CRIANÇAS TAMBÉM PODEM TER APNEIA
Embora seja frequentemente associada aos adultos, a apneia do sono também pode atingir crianças. Nessa faixa etária, alguns sinais merecem atenção dos pais ou responsáveis, principalmente quando aparecem de maneira frequente:
- ronco;
- respiração ruidosa ou irregular durante o sono;
- pausas na respiração;
- sono agitado;
- irritabilidade;
- hiperatividade;
- dificuldade de concentração;
- problemas de aprendizagem.
Nas crianças, uma das causas mais comuns é o aumento das amígdalas e adenoides. Quando essas estruturas ficam muito grandes, podem dificultar a passagem do ar durante o sono.
Obesidade, alterações na formação do rosto e das vias aéreas e histórico familiar também podem aumentar o risco.
TRATAMENTO DEPENDE DA CAUSA
O tratamento da apneia tem como principal objetivo manter as vias respiratórias abertas enquanto a pessoa dorme. Uma das alternativas mais utilizadas é o CPAP, aparelho que fornece ar sob pressão por meio de uma máscara durante o sono. A pressão ajuda a impedir o fechamento das vias aéreas e mantém a passagem de ar aberta.
Em determinados casos, podem ser utilizados aparelhos de avanço mandibular, que reposicionam a mandíbula e ajudam a ampliar o espaço para a passagem do ar.
Mudanças de hábitos também podem fazer parte da estratégia de tratamento. Perder peso quando houver indicação, evitar o consumo de álcool e não fumar são medidas que podem contribuir para reduzir os fatores associados ao problema. Dormir de lado também pode ajudar em determinados casos.
Quando existe uma alteração anatômica específica responsável pela obstrução, procedimentos cirúrgicos podem ser considerados.
TRATAMENTO INFANTIL PODE SER DIFERENTE
Nas crianças, a abordagem depende principalmente da causa da obstrução. Quando amígdalas e adenoides aumentadas são responsáveis pelo problema, a retirada dessas estruturas pode solucionar a dificuldade respiratória em determinados casos.

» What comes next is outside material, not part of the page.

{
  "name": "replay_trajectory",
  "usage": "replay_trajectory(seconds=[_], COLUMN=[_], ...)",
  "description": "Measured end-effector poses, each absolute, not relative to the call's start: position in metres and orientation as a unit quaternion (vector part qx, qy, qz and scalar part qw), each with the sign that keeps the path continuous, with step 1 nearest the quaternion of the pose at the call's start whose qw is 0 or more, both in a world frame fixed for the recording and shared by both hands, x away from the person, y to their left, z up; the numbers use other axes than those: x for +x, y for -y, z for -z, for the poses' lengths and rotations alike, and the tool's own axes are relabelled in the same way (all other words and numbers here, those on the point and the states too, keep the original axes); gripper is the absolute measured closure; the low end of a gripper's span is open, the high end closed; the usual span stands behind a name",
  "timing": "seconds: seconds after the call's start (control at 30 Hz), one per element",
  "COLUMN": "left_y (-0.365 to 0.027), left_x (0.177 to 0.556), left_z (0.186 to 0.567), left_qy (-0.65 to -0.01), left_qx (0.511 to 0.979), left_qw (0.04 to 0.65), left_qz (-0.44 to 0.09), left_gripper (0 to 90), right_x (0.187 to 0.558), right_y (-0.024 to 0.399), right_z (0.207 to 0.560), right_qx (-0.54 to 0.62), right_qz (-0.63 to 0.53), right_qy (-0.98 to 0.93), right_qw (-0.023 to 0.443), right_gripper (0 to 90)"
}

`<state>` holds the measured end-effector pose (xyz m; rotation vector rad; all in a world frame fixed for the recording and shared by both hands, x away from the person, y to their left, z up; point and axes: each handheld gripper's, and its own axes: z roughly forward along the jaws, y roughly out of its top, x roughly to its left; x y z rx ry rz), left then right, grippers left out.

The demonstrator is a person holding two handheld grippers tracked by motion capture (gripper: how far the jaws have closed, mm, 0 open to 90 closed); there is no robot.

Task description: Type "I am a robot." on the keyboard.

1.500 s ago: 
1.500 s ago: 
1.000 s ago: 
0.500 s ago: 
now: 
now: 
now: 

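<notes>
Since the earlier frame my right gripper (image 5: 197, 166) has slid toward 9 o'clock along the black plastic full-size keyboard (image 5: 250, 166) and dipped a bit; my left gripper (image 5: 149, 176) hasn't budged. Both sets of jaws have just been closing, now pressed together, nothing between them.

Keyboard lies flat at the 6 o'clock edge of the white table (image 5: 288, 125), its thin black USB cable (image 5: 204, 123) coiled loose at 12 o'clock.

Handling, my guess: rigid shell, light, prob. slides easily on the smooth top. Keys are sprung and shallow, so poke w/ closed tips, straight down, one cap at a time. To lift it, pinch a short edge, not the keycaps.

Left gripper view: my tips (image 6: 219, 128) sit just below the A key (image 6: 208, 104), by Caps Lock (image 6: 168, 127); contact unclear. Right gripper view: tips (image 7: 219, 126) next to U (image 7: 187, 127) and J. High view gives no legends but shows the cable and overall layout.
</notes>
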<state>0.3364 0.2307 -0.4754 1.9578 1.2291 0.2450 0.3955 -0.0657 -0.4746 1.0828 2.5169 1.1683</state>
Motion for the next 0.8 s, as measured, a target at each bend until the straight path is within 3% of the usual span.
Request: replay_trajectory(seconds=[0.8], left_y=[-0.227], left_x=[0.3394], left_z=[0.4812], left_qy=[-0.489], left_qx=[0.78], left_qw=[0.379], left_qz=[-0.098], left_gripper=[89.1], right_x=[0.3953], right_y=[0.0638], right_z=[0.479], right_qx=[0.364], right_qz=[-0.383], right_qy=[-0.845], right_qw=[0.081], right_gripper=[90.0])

Outras crianças podem precisar utilizar CPAP ou aparelhos orais. Estratégias relacionadas ao controle do peso também podem ser indicadas quando a obesidade participa do quadro.
O diagnóstico e o tratamento adequados são importantes não apenas para melhorar a qualidade do sono, mas também para favorecer a concentração, o comportamento e o desenvolvimento infantil.
QUANDO PROCURAR AJUDA?
Ronco ocasional não significa necessariamente que uma pessoa tenha apneia. A preocupação aumenta quando o ronco é frequente e vem acompanhado de pausas observadas na respiração, engasgos durante o sono ou cansaço excessivo durante o dia.

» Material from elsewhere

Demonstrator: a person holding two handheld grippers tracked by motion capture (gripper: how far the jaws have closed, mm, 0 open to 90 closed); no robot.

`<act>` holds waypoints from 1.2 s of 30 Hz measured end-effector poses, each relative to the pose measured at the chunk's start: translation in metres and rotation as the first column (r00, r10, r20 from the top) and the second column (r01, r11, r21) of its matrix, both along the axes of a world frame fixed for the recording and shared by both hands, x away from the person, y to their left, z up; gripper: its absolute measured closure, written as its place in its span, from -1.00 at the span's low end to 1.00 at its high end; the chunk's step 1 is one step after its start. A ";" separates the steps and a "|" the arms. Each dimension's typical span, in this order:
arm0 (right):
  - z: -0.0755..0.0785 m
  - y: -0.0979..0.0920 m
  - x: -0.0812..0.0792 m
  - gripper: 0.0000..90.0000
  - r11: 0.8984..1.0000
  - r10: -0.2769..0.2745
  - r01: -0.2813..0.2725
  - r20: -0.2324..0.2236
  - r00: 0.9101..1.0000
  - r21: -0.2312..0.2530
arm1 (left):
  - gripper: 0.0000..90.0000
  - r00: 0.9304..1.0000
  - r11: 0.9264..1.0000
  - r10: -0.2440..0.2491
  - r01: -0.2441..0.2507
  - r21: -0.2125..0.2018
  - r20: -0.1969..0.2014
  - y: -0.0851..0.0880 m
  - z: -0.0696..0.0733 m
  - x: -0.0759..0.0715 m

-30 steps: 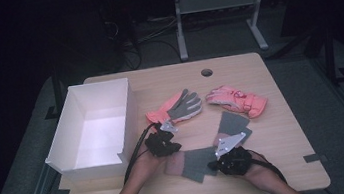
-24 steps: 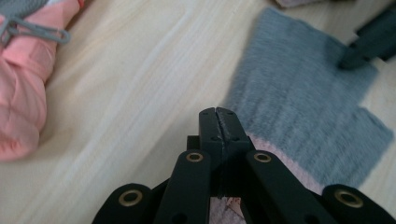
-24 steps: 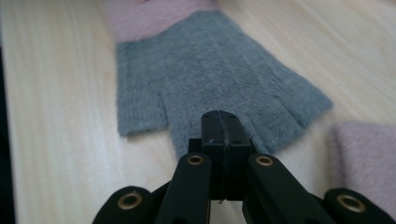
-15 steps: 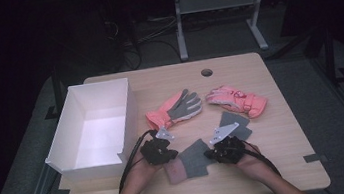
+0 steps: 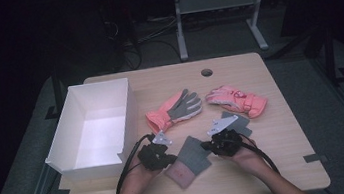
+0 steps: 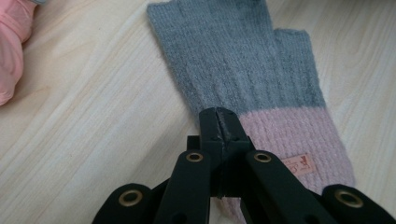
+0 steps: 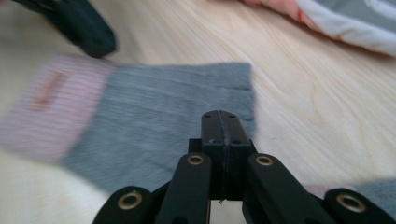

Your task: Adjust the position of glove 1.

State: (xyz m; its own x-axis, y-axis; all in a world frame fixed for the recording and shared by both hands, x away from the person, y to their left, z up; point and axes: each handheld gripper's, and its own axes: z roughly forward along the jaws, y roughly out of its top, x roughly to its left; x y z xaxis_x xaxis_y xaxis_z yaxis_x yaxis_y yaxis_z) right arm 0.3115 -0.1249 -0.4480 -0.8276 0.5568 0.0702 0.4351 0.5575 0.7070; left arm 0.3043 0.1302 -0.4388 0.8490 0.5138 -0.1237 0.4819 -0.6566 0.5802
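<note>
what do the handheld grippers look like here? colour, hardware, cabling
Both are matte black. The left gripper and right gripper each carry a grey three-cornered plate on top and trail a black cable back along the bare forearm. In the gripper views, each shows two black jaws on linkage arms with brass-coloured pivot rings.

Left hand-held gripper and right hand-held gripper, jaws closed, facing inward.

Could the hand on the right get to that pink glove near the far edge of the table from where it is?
Probably yes. The right gripper, jaws shut, sits by the grey knit glove, and the pink glove lies just beyond it across bare table, apart from a grey piece it could pass over.
</note>
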 end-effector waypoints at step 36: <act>-0.012 -0.004 0.002 1.00 0.994 -0.034 0.036 0.022 0.999 -0.106 | 0.99 0.974 0.973 -0.221 0.216 -0.088 -0.054 -0.049 -0.011 -0.022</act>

Nessas situações, a avaliação médica é importante. A investigação pode identificar se existe um distúrbio respiratório do sono e qual tratamento é mais adequado para cada caso.
Reconhecer os sinais e buscar diagnóstico são passos importantes para evitar que noites aparentemente maldormidas escondam um problema que pode afetar a saúde cardiovascular, o funcionamento cognitivo e a qualidade de vida.